J’ai téléphoné à l’éclusier pour nous annoncer, et je lui ai demandé où nous pouvions nous amarrer pour attendre l’ouverture Nous en avons pour une demi- heure. La réponse a été conciliante : « Où vous voulez ». Mais encore ? Nous ne voyons pas l’ombre d’un quai disponible.
Il a trouvé une solution : nous pouvons nous faufiler entre le mur de l’écluse et les barques de joutes qui sont amarrées contre le quai. Un créneau exigu. Le Capitaine suffoque. Mais que faire ? Stationner en nous abandonnant au courant ? Pas une bonne idée !
 
La manœuvre est simple, en théorie. L’équipier saute sur le haut de la barque de joute, de là, il bondit sur le quai, y amarre un bout, et revient pas le même chemin en sens inverse. Sauf que l’équipier, ou plutôt l’équipière, n’est pas du tout apte à une telle gymnastique, ni physiquement ni mentalement.
 
C’est le Capitaine qui va accomplir l’exploit, ce qui est normal pour un Capitaine, mais ne l’enchante pas forcément. Et même pas du tout. Le voyage n’est pas un long fleuve tranquille, nous l’avions déjà remarqué.
 
L’écluse s’ouvre enfin, et nous y pénétrons, là encore en toute confiance pour ma part, ou peut-être inconscience. En tous cas, sans inquiétude, ce qui est une belle et bonne chance.
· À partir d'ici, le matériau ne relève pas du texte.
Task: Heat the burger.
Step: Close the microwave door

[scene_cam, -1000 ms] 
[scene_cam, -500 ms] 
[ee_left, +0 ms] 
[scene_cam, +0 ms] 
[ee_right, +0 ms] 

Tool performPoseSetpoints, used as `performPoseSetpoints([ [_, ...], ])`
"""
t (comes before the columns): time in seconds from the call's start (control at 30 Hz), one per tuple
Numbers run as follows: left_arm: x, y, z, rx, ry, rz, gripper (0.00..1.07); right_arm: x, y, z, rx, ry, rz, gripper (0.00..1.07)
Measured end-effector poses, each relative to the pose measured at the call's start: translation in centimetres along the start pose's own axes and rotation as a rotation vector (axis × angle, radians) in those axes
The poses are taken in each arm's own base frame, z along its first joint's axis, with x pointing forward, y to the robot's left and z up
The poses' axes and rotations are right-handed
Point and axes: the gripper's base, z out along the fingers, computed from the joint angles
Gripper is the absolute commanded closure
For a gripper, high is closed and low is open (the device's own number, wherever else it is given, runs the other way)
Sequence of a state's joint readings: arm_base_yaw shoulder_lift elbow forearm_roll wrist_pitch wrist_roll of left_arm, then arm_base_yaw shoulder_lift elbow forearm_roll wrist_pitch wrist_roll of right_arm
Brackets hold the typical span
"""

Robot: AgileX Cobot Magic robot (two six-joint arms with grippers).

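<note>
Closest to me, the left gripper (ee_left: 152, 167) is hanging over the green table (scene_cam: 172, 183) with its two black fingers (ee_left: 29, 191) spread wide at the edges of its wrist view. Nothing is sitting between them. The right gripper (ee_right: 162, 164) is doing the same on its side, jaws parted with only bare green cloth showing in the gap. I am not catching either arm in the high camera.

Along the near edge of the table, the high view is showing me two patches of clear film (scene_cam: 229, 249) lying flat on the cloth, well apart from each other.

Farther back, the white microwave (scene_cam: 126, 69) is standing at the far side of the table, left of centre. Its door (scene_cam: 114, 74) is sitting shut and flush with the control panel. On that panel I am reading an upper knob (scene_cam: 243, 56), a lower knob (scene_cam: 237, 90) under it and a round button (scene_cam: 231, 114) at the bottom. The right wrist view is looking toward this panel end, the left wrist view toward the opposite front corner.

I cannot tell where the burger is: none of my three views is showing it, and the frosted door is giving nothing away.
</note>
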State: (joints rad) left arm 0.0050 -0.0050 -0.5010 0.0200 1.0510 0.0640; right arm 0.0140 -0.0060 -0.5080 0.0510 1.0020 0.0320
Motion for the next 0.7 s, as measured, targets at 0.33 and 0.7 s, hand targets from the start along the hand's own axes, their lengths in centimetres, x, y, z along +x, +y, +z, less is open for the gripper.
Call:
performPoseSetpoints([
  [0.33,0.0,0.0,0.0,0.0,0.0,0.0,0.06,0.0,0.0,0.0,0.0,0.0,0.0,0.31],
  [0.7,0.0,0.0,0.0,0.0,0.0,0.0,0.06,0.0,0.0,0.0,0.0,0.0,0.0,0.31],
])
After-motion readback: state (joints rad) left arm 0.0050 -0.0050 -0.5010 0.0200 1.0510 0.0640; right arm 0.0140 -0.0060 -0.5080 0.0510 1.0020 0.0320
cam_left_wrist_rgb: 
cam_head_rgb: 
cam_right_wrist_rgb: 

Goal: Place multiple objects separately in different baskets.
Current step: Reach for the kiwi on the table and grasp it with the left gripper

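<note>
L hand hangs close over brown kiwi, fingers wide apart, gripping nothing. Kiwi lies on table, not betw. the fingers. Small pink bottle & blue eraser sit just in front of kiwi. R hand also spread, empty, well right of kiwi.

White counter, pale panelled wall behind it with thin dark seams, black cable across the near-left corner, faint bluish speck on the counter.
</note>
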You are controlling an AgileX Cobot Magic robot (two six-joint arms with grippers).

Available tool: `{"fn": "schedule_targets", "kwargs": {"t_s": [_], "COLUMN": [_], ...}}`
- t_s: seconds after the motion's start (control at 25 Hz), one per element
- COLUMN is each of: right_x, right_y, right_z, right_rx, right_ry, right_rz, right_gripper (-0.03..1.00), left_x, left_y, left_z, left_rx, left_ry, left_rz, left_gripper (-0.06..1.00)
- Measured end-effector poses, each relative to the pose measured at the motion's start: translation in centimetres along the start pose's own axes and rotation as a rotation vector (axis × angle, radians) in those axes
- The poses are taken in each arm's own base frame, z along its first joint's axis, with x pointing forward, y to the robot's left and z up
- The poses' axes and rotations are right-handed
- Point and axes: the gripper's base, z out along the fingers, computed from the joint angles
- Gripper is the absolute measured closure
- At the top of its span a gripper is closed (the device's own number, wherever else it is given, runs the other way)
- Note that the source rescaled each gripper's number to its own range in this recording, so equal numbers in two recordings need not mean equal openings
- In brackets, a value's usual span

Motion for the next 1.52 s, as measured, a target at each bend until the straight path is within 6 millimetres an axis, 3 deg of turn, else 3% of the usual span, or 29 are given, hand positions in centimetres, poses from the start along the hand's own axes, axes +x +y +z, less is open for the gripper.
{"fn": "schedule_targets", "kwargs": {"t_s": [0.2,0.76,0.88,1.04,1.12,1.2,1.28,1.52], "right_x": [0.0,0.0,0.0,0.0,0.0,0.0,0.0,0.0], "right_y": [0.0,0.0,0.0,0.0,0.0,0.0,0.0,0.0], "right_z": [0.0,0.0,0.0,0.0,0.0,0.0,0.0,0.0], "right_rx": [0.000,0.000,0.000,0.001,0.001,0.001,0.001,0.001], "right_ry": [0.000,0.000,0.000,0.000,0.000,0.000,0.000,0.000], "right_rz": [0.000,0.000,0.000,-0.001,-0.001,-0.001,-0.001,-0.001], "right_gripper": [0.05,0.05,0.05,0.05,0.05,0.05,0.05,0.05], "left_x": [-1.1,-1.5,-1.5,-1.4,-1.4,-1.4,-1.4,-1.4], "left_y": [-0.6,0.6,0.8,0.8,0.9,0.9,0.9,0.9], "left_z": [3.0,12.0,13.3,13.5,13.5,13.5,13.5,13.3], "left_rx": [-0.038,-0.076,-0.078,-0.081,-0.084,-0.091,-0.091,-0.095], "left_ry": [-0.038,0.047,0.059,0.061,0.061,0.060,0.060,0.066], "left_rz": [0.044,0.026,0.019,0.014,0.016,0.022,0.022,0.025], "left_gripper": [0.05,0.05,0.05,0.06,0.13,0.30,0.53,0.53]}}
Nous accrochons nos bouts, tant bien que mal, et nous en tenons un chacun, ce qui n’est pas facile longtemps. Tenir n’est pas vraiment le mot adapté, ce serait plutôt se cramponner. Le vent se déchaîne, il est effréné. Il cherche à plaquer le TIGRE contre la paroi, et nous devons veiller à l’en empêcher, sans répit, même quand nos poignets et nos doigts semblent sur le point de céder. Les rafales sont si furieuses que le propulseur d’étrave est inopérant. Pas un instant de distraction.
 
Derrière nous, l’écluse se referme. Bon ! Première étape franchie ! Non ! Erreur !
 
L’éclusier ré ouvre, pour un voilier qui arrivait un peu en retard. Deuxième fermeture. Attente. Une demi heure, à tirer sur le bout, à le laisser filer, à écarter le TIGRE de la muraille. Et attention au moment du départ, toujours critique. Et ensuite. Car nous ne sommes pas encore arrivés.
 
L’écluse donne sur le Bassin en partie occupé par le Port de Plaisance. Nous y avons réservé une place, et, quelle aubaine, elle est située juste en face du pont tournant.
 
Sans le vent, accoster serait un jeu d’enfant. Mais avec lui….La bonne fée intervient, et nous envoie un Anglais, qui nous lance un bout, nous assiste, et en quelques minutes nous sommes à quai. J’ai cru un moment que l’Anglais était un muet, en réalité il ne pratique pas du tout notre langue, et je le crois avare de paroles dans la sienne. Un monsieur qui préfère les actes aux mots. Et nous, nous n’en avons qu’un pour lui : MERCI ! THANK YOU.
 
D’abord, gâter le TIGRE. C’est lui qui a le plus travaillé aujourd’hui. Le Capitaine le bichonne, le récure, lui donne de l’eau et du courant électrique. Ensuite, pour nous les humains, un peu de repos. Le droit de souffler. Le Capitaine d’abord, et l’équipière enfin.
 
Un apéritif, sur le TIGRE, au son des bourrasques. Nous avons invité les plaisanciers que nous avions rencontrés sur le Canal, les seuls sur une vedette de mer. Ils rentrent chez eux, à Carry le Rouet, ou plutôt ils rentreront dès que les éléments se seront un peu calmés. Bon intermède et agréable conversation.
 
Et un dîner, de tapas, chez notre déjà copain Fabrice. Le vent a un côté appréciable, il a chassé les moustiques, et un côté « promesse d’automne », la température a chuté, Résultat, nous mangeons sans peur des piqures, à l’intérieur, en devisant avec des Saint-Louisiens …de la pluie (rare) et du vent (citoyen d’honneur de la ville).
 
La météo donne vent de nord, force 6, rafales à 8….n’y pensons plus….Nous sommes à terre à présent.
 
Et pourtant, toute la nuit le TIGRE est ébranlé par des rafales d’une violence inouïe. Et entre deux sommeils, nous nous demandons quelles aventures nous réserve demain !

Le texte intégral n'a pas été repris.